Financial health must be a top tier priority for today’s healthcare organizations. Faced with some of the greatest revenue challenges in recent history, the c-suite is increasingly replacing traditional revenue cycle management practices with more effective revenue integrity models to ensure accurate capture of all reimbursement opportunities.
And while this is an important step forward to an optimal bottom line, many executives may find that they are still behind the eight ball in terms of capitalizing on the latest tools and emerging best practices. The healthcare industry has witnessed an explosion of new technologies—such as artificial intelligence (AI) and machine learning—that bridge the divide between massive data repositories and actionable insights.
Revenue integrity is no exception.
Healthcare organizations still engaged in error-prone manual auditing processes are missing a huge opportunity to move process improvement from reactive to proactive. The reality is that the revenue integrity landscape of yesterday is quickly evolving to a holistic framework that considers the full claim lifecycle—past, present and future. Processes characterized by painstaking line-by-line analyses of claims will not fit the bill.
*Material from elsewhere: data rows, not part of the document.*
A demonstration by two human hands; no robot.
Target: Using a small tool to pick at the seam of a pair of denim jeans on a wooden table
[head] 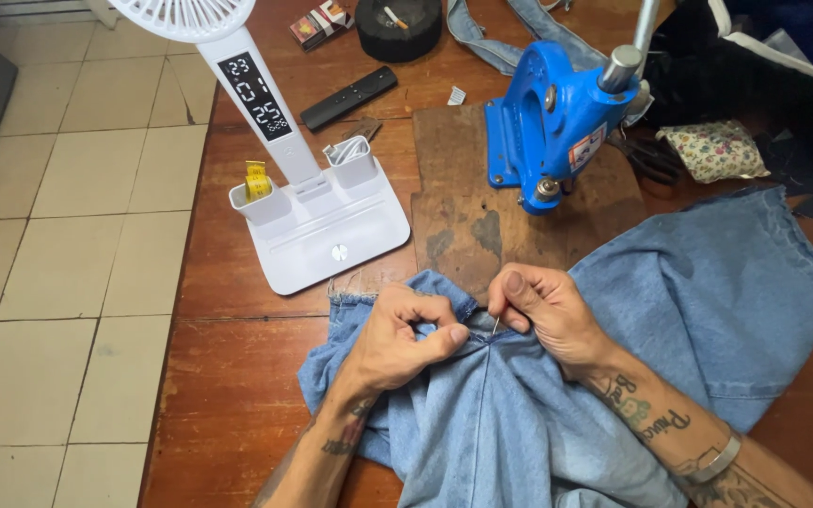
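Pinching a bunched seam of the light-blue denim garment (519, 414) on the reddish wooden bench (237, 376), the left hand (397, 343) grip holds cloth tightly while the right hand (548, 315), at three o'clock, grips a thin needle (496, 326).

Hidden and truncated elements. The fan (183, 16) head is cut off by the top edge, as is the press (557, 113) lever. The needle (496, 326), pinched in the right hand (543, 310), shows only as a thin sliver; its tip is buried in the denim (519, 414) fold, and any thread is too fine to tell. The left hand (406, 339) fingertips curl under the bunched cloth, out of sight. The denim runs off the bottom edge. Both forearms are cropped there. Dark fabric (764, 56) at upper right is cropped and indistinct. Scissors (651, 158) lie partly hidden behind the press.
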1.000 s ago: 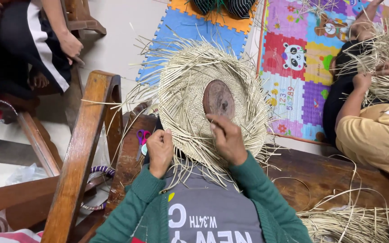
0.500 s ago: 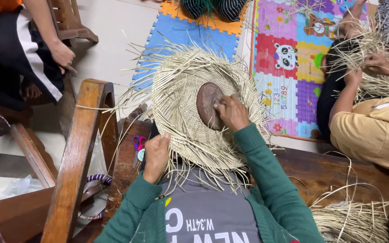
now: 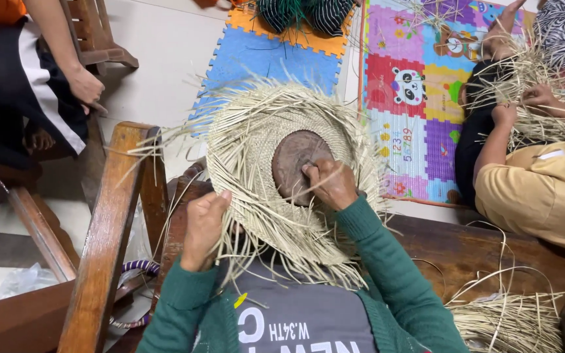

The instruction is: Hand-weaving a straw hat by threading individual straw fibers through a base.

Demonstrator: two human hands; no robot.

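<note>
A half-woven straw hat (image 3: 256, 163) with many loose strands sticking out lies over a round brown wooden form (image 3: 292, 160) on my lap. My left hand (image 3: 203, 225) grips the hat's woven edge at the lower left, fingers curled over the strands. On the wooden form's lower right rests my right hand (image 3: 329, 183), pinching straw strands against it. Both arms wear green knitted sleeves.
A wooden chair frame (image 3: 109, 229) stands at my left. A person in a tan shirt (image 3: 541, 189) weaves straw at the right. Another person's hand (image 3: 86, 85) hangs at the upper left. A colourful foam mat (image 3: 413, 72) covers the floor; loose straw (image 3: 508, 320) lies lower right.
The hat and form have shifted slightly up and left in view. My right hand moved up onto the form's edge; my left hand keeps its grip on the rim.
</note>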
Let’s consider the progression of revenue integrity practices over the past decade. A concept that originated with chargemaster review and making sure all codes were up to date quickly morphed to include tactics that ensured accurate front-end capture of all services and procedures to minimize revenue leakages.
Recognizing the value of revenue integrity, healthcare organizations continued expanding auditing practices to encompass greater collaboration around documentation review between health information management and clinical departments. Today, revenue integrity has become an integral branch of compliance among forward-thinking providers, and the best strategies draw on the power of automation and analytics to promote bring compliance and billing functions together in support of well-honed retrospective auditing.
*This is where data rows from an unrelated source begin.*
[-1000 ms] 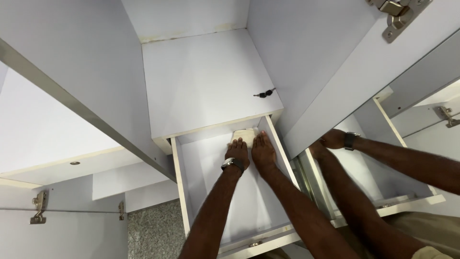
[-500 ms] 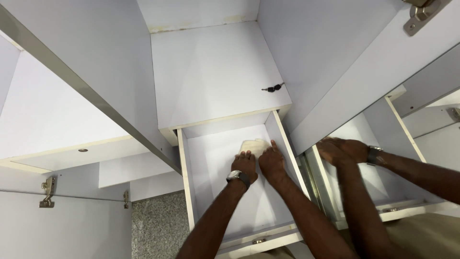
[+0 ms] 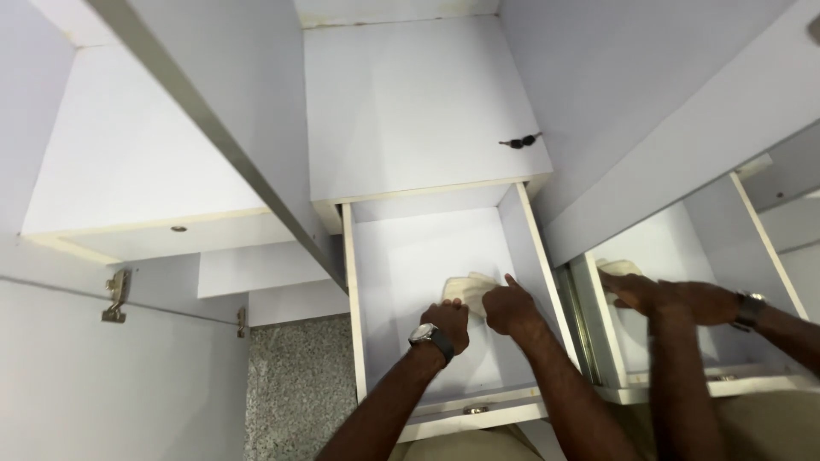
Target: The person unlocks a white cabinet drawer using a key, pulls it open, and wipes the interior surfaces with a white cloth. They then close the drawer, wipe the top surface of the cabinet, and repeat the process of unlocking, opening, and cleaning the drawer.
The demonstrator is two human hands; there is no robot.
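Observation:
A white drawer (image 3: 352, 282) stands pulled out below a white shelf. On its floor, toward the right wall, lies a cream cloth (image 3: 470, 283). My left hand (image 3: 448, 319), with a dark wristwatch (image 3: 431, 338) on the wrist, rests curled on the cloth's near left edge. My right hand (image 3: 506, 307) presses on the cloth's right part, its index finger stretched toward the drawer's right wall. Both hands cover the near half of the cloth.
A small dark key bunch (image 3: 519, 142) lies on the shelf (image 3: 410, 111) above the drawer. A mirrored panel (image 3: 683, 248) at right reflects the hands and drawer. An open door with a hinge (image 3: 115, 297) stands at left above a speckled floor (image 3: 295, 384).
Both hands and the cloth have come from the drawer's back right corner toward its middle. The view has tilted down and left.

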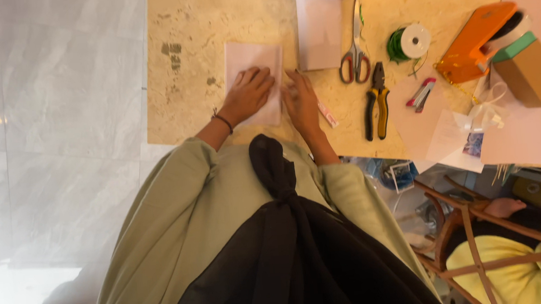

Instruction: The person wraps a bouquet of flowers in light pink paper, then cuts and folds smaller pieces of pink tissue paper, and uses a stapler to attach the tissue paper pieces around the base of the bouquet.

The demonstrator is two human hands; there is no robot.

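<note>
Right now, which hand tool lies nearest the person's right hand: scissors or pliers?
The pliers, black and yellow handled, lie closer to the right hand than the red-handled scissors.

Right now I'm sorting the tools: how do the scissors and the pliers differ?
The scissors have red-grey loop handles and long pale blades; the pliers have black-and-yellow straight grips and short dark jaws. The scissors lie farther from the person, the pliers nearer. Both lie shut on the table, untouched.

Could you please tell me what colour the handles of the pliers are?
Black and yellow handles on the metal pliers, clearest in the head view.
</note>
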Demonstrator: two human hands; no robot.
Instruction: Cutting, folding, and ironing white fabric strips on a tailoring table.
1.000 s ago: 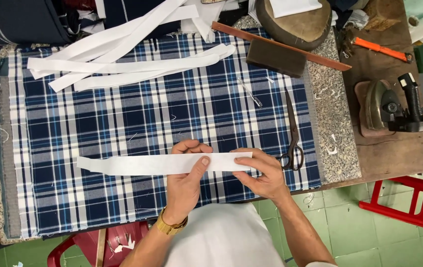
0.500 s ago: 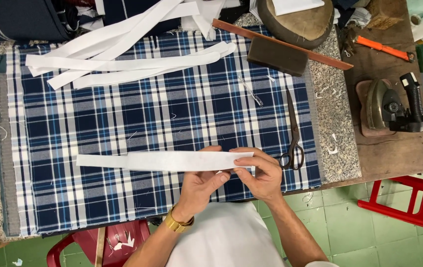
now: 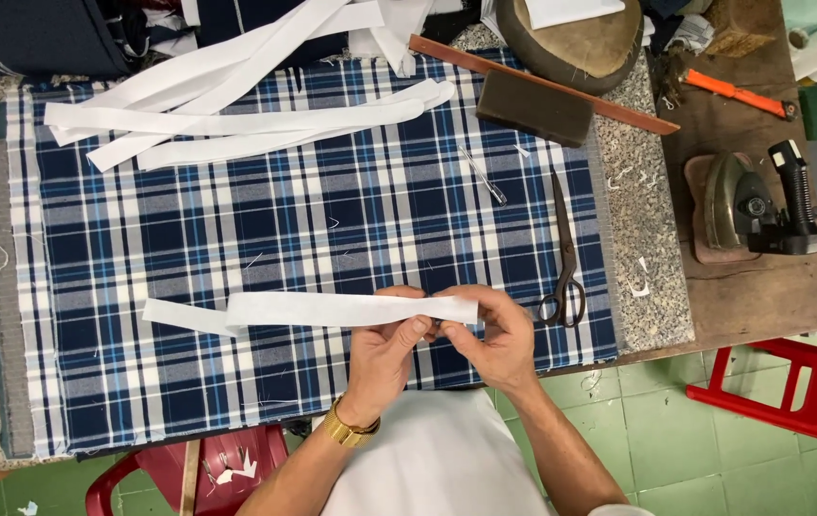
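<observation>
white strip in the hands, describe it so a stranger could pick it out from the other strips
On the blue plaid cloth, look to the near edge: the white strip lies crosswise, its end pinched by the left hand and right hand. The pile of strips lies untouched at the far edge.

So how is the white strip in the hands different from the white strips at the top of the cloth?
The held white strip is single, pinched by the left hand and right hand. The piled white strips are many, untouched, crossing each other. The held one runs straight; the piled ones fan out. All are long, white and over the plaid cloth.
</observation>
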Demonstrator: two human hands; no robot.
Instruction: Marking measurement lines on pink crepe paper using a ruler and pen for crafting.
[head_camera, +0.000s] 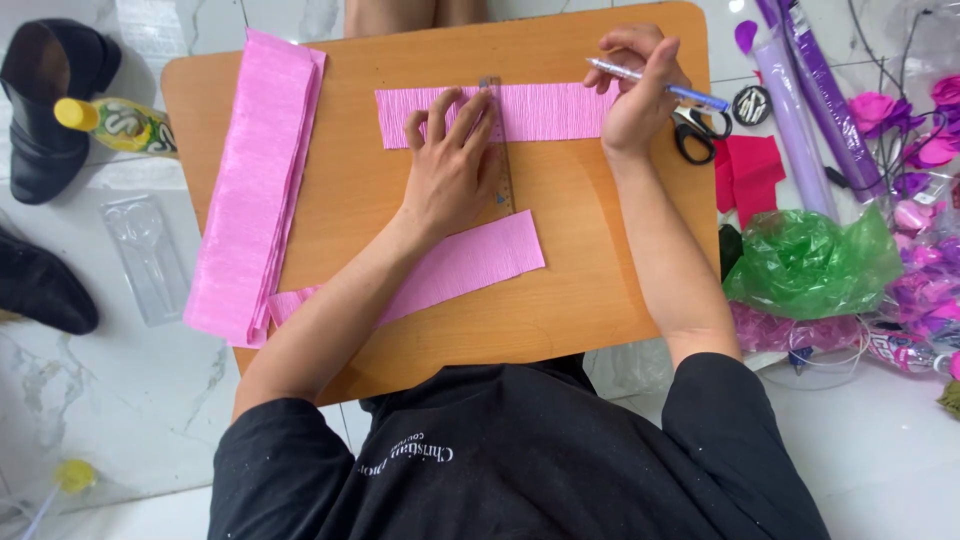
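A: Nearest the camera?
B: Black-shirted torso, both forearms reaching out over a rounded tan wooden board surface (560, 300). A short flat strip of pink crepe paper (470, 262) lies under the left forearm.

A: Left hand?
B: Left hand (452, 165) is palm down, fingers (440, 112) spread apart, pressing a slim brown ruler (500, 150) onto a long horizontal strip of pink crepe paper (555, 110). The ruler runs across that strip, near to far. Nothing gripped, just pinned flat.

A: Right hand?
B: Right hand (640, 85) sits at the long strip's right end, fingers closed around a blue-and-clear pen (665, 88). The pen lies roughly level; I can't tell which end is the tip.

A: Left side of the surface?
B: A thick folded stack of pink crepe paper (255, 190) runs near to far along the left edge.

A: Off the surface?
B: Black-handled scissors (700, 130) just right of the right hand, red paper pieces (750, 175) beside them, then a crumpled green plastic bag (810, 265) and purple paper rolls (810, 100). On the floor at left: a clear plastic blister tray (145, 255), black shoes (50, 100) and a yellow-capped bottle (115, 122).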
But, while the evolution of revenue integrity has dramatically improved revenue capture, it shouldn’t stop there.
Today, automation and analytics working in tandem with AI, natural language processing and machine learning techniques can help healthcare organization move beyond retrospective auditing to daily risk monitoring and more prescriptive analytics.
With the right tools, provider organizations can add the strengths of prospective auditing (front-end) to retrospective auditing (back-end) to detect anomalies in at-risk claims in near real-time. For example, algorithms may predict that 40% of COVID-19 related cases will be denied around two main causes: medical necessity and length of stay. Equipped with this foresight, prospective auditing can be designed to spot check an appropriate sample of those claims before they are submitted.
The University of Utah Health used MDaudit Enterprise, Hayes’ flagship revenue integrity platform, to build this type of holistic strategy and get ahead of potential fall-out from COVID-19 claim issues. Compliance professionals leverage the platform to audit entities and perform corrective actions to mitigate compliance risks, while revenue cycle professionals leverage the analytics modules to identify revenue risks and take further actions. This allowed Utah Health to recapture nearly $60 million in at-risk charges and revenues.
Revenue integrity has come a long way over the past decade thanks to technological advancement. The business case for investing in emerging technologies such as AI and natural language processing to improve revenue capture is an easy one to make. How will your organization position itself for optimal bottom-line health going forward?